(EXTRACTED INFORMATION)
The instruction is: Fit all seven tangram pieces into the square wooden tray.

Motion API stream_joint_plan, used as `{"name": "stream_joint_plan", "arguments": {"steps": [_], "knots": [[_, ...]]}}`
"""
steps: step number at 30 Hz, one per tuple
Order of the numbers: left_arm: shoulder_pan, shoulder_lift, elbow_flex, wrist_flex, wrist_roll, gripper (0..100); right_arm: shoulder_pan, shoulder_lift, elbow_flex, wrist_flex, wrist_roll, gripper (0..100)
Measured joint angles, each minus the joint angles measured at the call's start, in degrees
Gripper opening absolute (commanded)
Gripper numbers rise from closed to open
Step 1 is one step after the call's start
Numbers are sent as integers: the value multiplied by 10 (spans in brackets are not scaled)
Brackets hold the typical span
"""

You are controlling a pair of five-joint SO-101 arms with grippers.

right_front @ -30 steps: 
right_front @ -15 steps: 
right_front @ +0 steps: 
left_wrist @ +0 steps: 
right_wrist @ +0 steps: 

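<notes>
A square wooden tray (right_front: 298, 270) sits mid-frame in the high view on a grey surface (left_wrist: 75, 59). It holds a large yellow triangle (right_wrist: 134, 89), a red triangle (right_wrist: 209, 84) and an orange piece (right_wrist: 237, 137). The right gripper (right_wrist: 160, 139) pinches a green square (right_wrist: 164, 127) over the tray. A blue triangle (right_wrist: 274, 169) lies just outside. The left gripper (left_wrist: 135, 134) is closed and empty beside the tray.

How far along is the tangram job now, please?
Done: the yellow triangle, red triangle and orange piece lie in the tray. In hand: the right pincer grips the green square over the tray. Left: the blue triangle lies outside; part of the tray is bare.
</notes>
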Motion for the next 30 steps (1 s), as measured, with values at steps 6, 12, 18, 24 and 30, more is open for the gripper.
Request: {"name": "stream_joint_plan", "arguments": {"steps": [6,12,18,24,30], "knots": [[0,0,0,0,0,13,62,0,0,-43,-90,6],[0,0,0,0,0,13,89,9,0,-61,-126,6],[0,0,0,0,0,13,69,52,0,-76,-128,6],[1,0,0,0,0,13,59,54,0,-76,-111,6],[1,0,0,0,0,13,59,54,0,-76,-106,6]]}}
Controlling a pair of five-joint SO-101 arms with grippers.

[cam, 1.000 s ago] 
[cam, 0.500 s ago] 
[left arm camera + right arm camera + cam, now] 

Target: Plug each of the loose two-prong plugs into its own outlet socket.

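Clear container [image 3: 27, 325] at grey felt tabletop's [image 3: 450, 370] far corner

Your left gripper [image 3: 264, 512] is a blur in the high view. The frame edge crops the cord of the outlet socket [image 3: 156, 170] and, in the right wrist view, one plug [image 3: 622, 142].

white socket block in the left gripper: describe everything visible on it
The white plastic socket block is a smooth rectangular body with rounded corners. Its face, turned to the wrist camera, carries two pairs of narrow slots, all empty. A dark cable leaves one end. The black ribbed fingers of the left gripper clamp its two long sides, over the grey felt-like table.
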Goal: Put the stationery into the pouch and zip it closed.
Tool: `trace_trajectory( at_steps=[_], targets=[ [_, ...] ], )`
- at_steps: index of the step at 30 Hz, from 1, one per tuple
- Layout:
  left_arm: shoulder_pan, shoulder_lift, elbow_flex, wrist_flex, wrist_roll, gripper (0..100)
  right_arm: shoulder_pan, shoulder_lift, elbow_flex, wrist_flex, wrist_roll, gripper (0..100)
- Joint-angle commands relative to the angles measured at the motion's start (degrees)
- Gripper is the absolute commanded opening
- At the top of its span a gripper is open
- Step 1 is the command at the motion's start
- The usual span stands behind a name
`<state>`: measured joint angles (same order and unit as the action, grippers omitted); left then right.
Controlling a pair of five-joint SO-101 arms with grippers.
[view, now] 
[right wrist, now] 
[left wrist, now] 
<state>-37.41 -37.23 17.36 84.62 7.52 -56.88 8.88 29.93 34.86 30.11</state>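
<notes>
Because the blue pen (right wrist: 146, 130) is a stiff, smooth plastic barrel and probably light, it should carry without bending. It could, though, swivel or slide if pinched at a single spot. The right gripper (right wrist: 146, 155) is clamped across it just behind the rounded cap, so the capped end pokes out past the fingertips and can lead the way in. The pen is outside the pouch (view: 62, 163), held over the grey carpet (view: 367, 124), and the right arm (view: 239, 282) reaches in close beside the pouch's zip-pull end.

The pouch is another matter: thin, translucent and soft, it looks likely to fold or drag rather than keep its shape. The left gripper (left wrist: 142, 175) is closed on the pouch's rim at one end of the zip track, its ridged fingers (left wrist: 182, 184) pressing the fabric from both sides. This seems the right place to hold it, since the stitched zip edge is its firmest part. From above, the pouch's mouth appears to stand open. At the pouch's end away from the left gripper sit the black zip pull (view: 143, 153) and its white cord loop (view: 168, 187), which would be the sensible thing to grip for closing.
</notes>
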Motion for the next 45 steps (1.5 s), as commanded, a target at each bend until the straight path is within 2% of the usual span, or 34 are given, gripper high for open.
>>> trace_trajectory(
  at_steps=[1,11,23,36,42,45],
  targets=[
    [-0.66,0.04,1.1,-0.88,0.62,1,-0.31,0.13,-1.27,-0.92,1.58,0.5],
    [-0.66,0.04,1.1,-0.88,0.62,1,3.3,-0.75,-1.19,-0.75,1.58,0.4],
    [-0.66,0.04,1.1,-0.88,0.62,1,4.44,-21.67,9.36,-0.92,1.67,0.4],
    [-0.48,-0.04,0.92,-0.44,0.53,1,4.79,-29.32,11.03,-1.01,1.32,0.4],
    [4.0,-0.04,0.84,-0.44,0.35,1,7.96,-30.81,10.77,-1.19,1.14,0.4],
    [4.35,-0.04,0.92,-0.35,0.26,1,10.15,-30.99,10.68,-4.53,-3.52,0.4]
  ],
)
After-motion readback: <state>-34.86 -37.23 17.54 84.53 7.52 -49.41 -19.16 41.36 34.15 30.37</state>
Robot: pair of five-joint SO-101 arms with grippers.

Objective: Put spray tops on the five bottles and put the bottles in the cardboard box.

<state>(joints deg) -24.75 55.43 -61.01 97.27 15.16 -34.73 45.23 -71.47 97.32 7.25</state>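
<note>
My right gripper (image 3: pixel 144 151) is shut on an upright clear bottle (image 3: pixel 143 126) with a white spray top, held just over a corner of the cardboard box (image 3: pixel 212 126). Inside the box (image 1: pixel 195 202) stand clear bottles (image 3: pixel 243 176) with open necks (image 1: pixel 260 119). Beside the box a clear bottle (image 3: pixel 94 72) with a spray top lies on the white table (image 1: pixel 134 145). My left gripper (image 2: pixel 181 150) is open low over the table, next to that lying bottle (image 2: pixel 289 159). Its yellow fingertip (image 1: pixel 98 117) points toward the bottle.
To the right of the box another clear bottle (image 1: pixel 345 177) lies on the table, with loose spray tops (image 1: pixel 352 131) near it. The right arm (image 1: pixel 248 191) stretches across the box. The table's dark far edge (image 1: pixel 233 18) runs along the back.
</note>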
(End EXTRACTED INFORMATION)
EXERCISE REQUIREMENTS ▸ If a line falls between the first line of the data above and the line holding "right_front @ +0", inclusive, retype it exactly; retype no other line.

ANSWER AREA ▸
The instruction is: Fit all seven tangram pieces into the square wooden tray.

Motion API stream_joint_plan, used as `{"name": "stream_joint_plan", "arguments": {"steps": [_], "knots": [[_, ...]]}}`
"""
steps: step number at 30 Hz, one per tuple
Order of the numbers: left_arm: shoulder_pan, shoulder_lift, elbow_flex, wrist_flex, wrist_roll, gripper (0..100); right_arm: shoulder_pan, shoulder_lift, elbow_flex, wrist_flex, wrist_roll, gripper (0..100)
Measured joint angles, each minus the joint angles measured at the call's start, in degrees
Gripper opening absolute (commanded)
Gripper numbers rise from closed to open
Step 1 is one step after the call's start
Numbers are sent as integers: the value multiplied by 10 (spans in brackets are not scaled)
Brackets hold the typical span
"""

You are controlling a pair of five-joint SO-101 arms with grippers.

right_front @ -30 steps: 
right_front @ -15 steps: 
right_front @ +0 steps: 

This finishes the output for the exercise.